Pure white cell aplasia (PWCA) is an uncommon cause of neutropenia. The diagnosis is based largely on morphologic criteria. In the bone marrow, granulopoiesis is either completely absent or very much reduced, while erythropoiesis and megakaryocytopoiesis are intact [1]. Clinically, patients with PWCA present with severe neutropenia and recurrent infections. The peripheral smear and cell count show only severe neutropenia. PWCA may be drug-induced [2,3] and cases have also been reported in association with autoimmune diseases [4] and thymomas [5]. Immunologic mechanisms have been demonstrated in some PWCA cases where an inhibiting antibody was found (6). Treatment with thymectomy or drug discontinuation may be clinically useful. Other cases have required immunosuppressive therapies including steroids [6], intravenous immunoglobulin (IVIG) [7], cyclosporine (CsA) [8], or rituximab with CsA [9]. Bone marrow transplantation has also been utilized with some success [10]. We review the literature of PWCA and present two of our cases as well as their responses to treatment.

Case 1

A 67 year old man with a history of Waldenstrom Macroglobulinemia (WM) was referred to the Stanford Hematology clinic for severe neutropenia. His WM was quiescent but had been symptomatic in the past requiring treatment initially with rituximab (total of 12 weekly doses, 2 years prior to presentation) followed by bortezomib (3 cycles) and then rituximab/bendamustine (5 cycles, all completed 1 year prior to presentation). After a period of partial remission he became symptomatic again and received rituximab/cyclophosphamide/ prednisone (5 cycles). This therapy was discontinued due to progressive neutropenia. The last dose of chemotherapy had been administered 2 months prior to presentation. His local oncologist had been treating him with filgrastim 480mcg thrice weekly for the preceding 3 weeks for progressing neutropenia without improvement. Review of history provided no further clues and his examination was normal without adenopathy or hepatosplenomegaly. His WBC was 1,500/uL, with a differential showing an ANC of 60/uL. The hemoglobin was 9.8 g/ dL, and platelets were 458,000/uL. His chemistry panel was within normal limits except for an elevated IgM level. His smear showed leukopenia without detectable neutrophils. An extensive work-up was negative, including studies for human immunodeficiency virus (HIV), parvovirus B19, acute hepatitis screen, and Epstein - Barr virus (EBV). Levels of vitamin B12, folic acid, zinc, and copper were normal. Tests for rheumatoid factor and anti-neutrophil antibodies (ANA) were negative. Serum protein immunofixation electrophoresis showed an abnormal band that was identified as monoclonal IgM at 3.2 g/dL consistent with his underlying WM. T-Cell Clonality PCR was negative. There were no large granular lymphocytes on smear. Imaging was negative for thymoma. The bone marrow aspirate and biopsy showed near absence of myeloid precursors as well as 80% involvement with his known underlying WM. Erythropoiesis and megakaryopoeisis showed full spectrum maturation.

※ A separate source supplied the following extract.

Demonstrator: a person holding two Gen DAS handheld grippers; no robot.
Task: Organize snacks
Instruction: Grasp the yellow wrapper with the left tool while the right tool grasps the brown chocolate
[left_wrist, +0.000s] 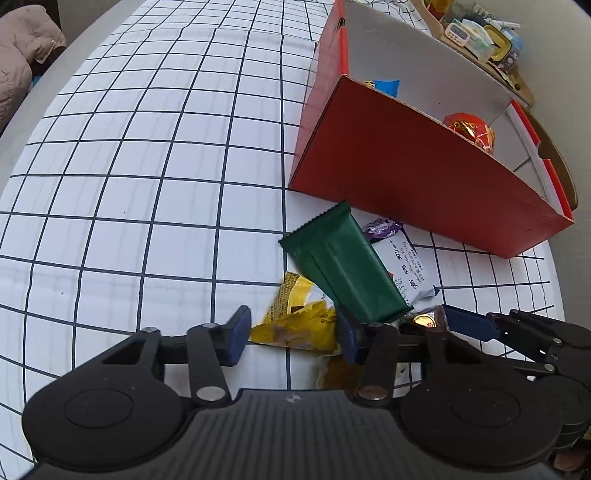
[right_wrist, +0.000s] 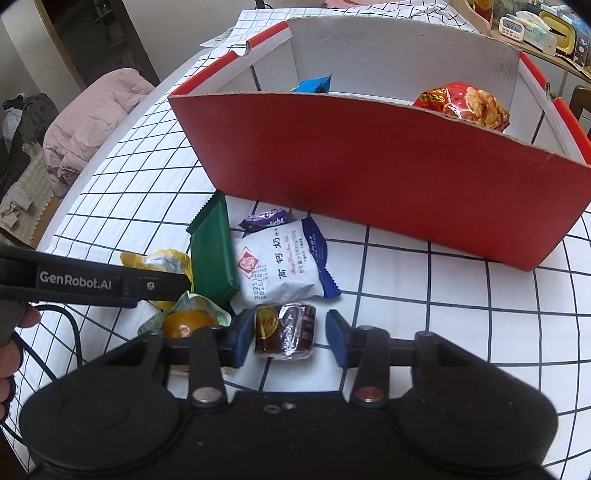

Treatment with filgrastim was stopped and he was initially treated with prednisone 60 mg daily for 1 week. There was no improvement in his neutropenia. Prednisone was stopped and he was started on a trial of CsA 3 mg/kg BID (goal trough between 200-400 ng/mL). His ANC rose to 340/uL after 5 days of CsA (100 mg BID), peaking at 11,880/ uL after 33 days on CsA. To test the necessity of continuing treatment, his CsA was tapered to 100 mg in the AM and 75 mg in the PM but neutropenia of 1,200/uL abruptly reappeared.

We interpreted this finding as evidence that an immune attack on granulopoiesis persisted and was being suppressed by CsA (Figure 1). Restoration of CsA at the prior dose quickly restored his ANC to 1,800/uL.

blood-disorders-transfusion-neutrophil-count

Figure 1: Treatment of case 1 with absolute neutrophil count plotted over time.

Case 2

A 22 year old female with a past medical history of developmental delay was referred because of the appearance of neutropenia following a camping trip. A CBC performed about 3 years earlier indicated a WBC of 4. Review of her history indicated that she had had multiple hospitalizations for febrile neutropenia over the prior 7 months. Physical examination was normal. Her WBC was 600/uL with an ANC of 10/ uL, hemoglobin was 10.6 g/dL, and platelets were 155,000/uL. Given the current association with her camping trip, there was an extensive infectious evaluation. Tests for cytomegalovirus (CMV), Human Herpesvirus 6 (HHV-6), HIV, EBV, parvovirus B19, mononucleosis, hepatitis, Rocky Mountain spotted fever, rickettsia disease, and ehrlichiosis were negative. Heavy metal screen was negative. Nutritional deficiency screen including B12, folate, copper, ceruloplasmin, and zinc was negative. An ANA was normal. T Cell Clonality was positive for TCR gamma and TCR beta chain gene rearrangements consistent with the presence of a clonal T cell population. Fanconi analysis and ELANE (elastase, neutrophil expressed) gene analysis were negative. CT was negative for thymoma. Further hematological work-up, including a negative Lactate dehydrogenase (LDH), haptoglobin, hemoglobin electrophoresis, and flow cytometry for paroxysmal nocturnal hemoglobinuria (PNH) was negative. An immunoglobulin panel was normal. Tests for anti-neutrophil antibodies were negative. Bone marrow aspirate and biopsy showed virtual absence of granulopoiesis with normal erythropoiesis and megakaryopoeisis.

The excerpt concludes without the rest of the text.